> [Activity] In the records below, find the line containing "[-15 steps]" and the line containing "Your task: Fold". Give again exactly those lines and every line between them, omitting the pictures.

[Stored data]
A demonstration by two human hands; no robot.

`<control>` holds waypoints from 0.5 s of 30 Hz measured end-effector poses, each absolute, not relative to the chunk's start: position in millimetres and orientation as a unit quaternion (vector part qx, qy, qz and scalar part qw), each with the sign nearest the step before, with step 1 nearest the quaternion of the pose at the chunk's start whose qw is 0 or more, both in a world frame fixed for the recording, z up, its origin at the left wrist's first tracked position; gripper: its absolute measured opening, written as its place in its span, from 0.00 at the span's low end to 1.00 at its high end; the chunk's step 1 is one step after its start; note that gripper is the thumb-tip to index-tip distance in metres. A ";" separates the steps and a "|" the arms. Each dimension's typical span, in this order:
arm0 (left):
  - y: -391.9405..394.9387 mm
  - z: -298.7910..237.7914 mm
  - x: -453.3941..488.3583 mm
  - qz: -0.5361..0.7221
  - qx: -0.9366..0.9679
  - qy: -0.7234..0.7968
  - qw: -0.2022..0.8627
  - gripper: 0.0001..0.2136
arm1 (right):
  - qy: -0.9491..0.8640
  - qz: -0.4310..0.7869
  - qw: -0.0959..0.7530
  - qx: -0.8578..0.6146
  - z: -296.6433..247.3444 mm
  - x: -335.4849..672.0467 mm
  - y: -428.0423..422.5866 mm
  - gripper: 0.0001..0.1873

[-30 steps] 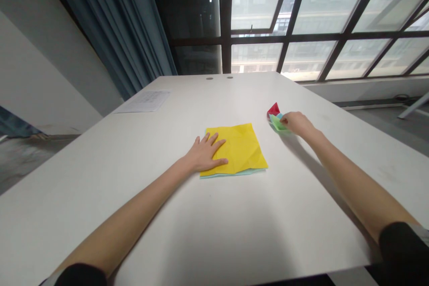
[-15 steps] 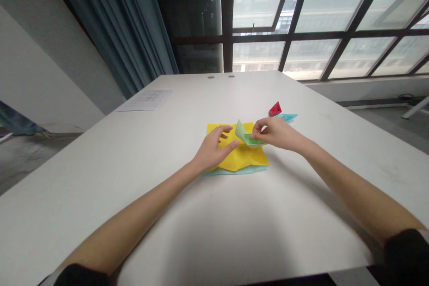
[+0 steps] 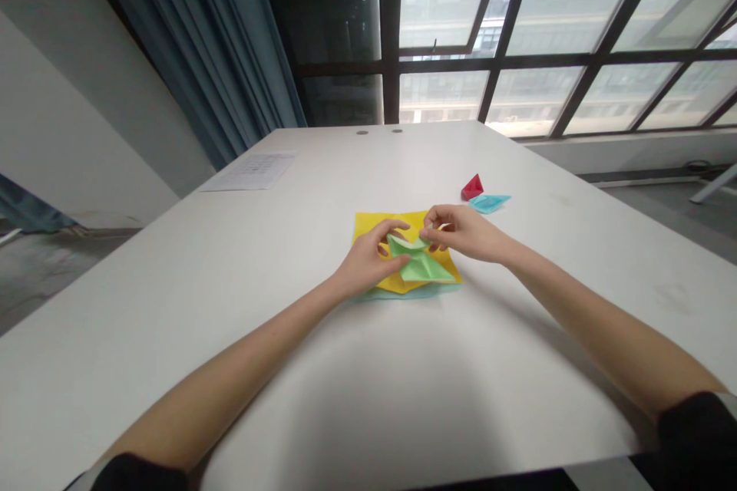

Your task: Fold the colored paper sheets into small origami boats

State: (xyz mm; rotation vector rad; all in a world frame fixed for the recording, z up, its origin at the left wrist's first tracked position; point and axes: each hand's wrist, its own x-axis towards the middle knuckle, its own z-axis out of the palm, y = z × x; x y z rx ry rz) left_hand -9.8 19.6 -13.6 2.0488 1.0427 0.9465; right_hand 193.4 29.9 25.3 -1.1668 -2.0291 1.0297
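Note:
Between my two hands is a piece of folded light-green paper, with creases and raised flaps. My left hand has its thumb at the near left of the green paper and its curled fingers behind it, gripping it. With thumb and fingertips, my right hand pinches the green paper's upper right part. Beneath lies a yellow paper sheet, and a pale blue sheet shows below its near edge. Fingers hide part of the green paper.
A red folded paper piece and a blue folded paper piece lie beyond my right hand on the white table. A printed sheet rests at the far left. Curtain and windows stand behind.
The green paper has turned and come nearer, its folded face now spread toward me. My left hand has closed onto it; my right hand has shifted slightly left, uncovering more of the blue piece.

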 end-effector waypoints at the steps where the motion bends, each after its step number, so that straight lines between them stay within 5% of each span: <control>1: 19.0 -12.8 -9.9 0.355 0.785 0.395 0.319 0.19 | -0.757 0.382 0.299 -0.438 24.9 193.9 31.1 0.10; 6: 16.4 -8.9 -8.4 0.322 0.796 0.407 0.312 0.08 | -0.729 0.384 0.359 -0.439 22.9 191.3 33.0 0.14; 9: 18.6 -11.3 -8.5 0.335 0.776 0.439 0.305 0.09 | -0.714 0.382 0.399 -0.431 23.0 187.3 30.0 0.17; 15: 26.7 -17.3 -11.6 0.382 0.724 0.522 0.240 0.14 | -0.814 0.132 0.341 -0.452 25.9 185.1 18.8 0.23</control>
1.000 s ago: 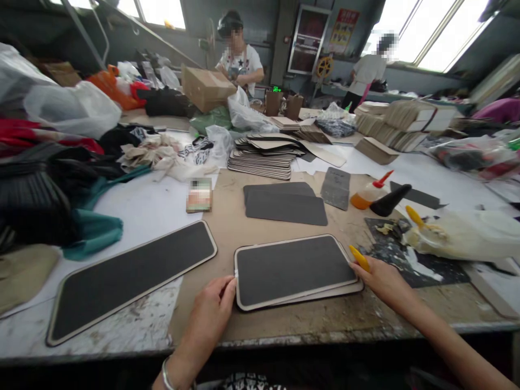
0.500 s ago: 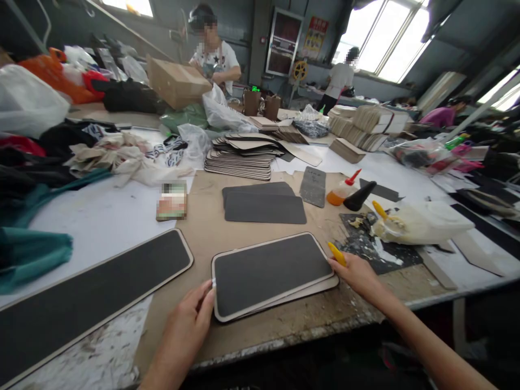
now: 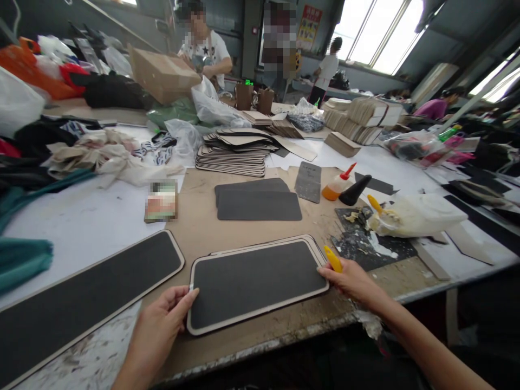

> [Final answer]
[-15 steps] 
[+0 steps] 

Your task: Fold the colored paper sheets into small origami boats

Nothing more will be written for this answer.